What you are asked to do :: Strip out all images, then restate the data verbatim.

The data ::
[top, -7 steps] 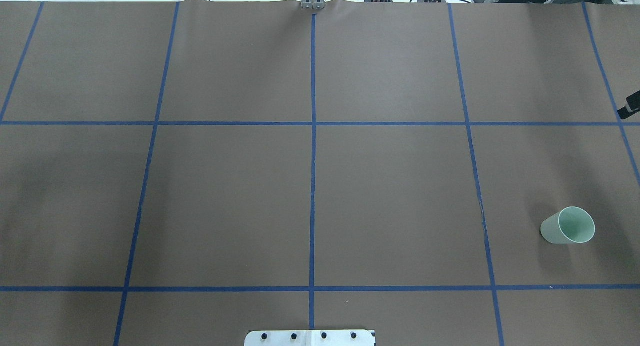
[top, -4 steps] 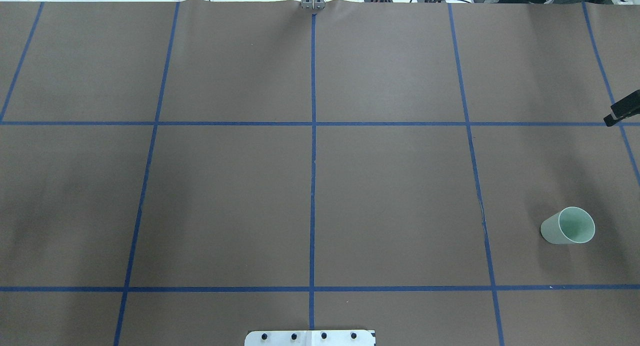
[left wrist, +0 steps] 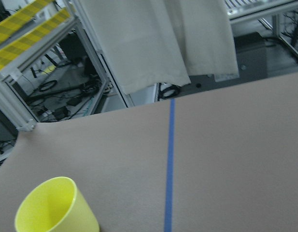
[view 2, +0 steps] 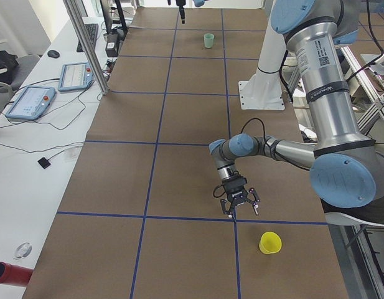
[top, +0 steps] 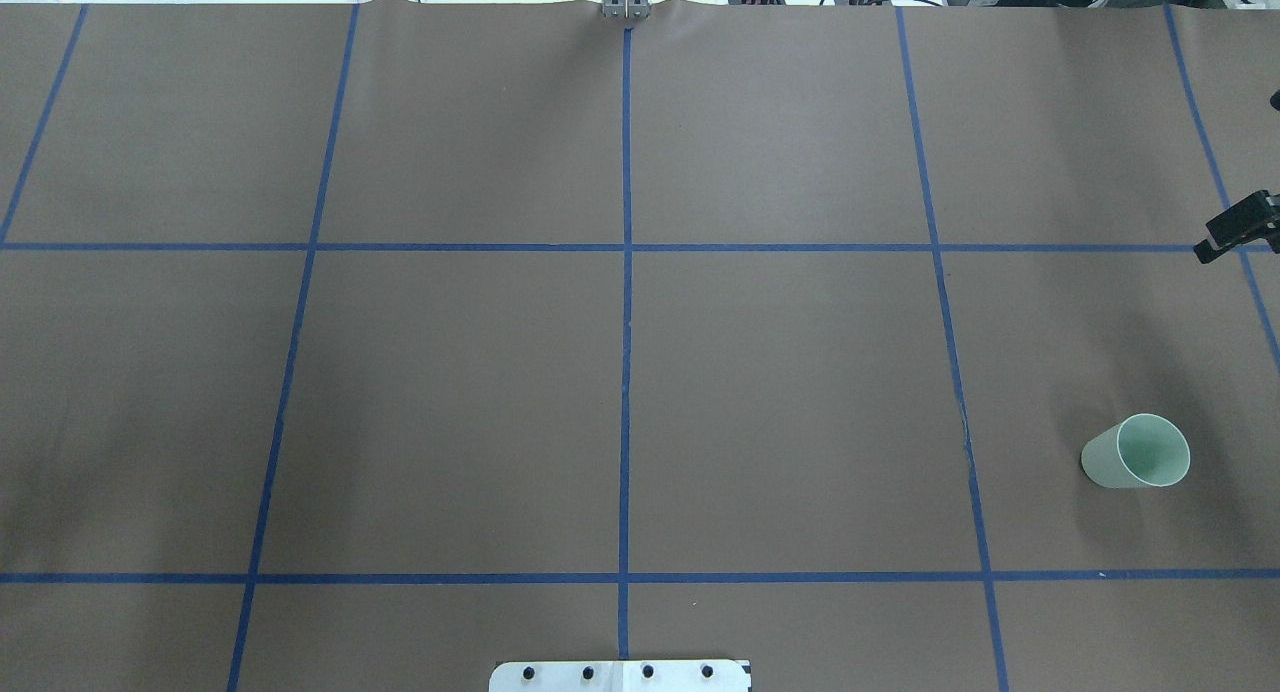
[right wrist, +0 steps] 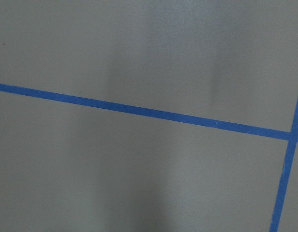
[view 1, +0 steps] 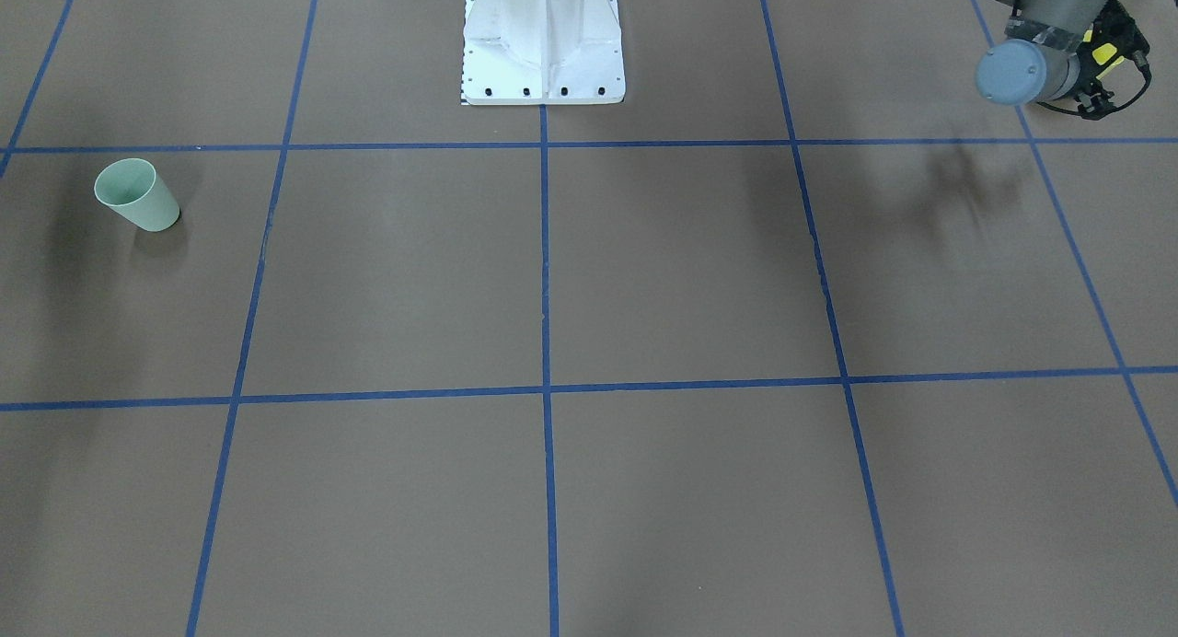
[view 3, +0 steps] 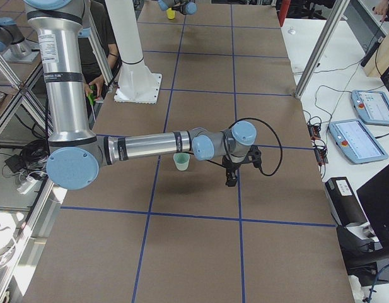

Answer to this task ::
[top, -7 steps] 
[top, -4 steps] 
[left wrist, +0 steps] 
[view 2, +0 steps] 
[top, +0 steps] 
[right wrist, +0 steps] 
[view 1, +0 steps] 
[view 3, +0 steps] 

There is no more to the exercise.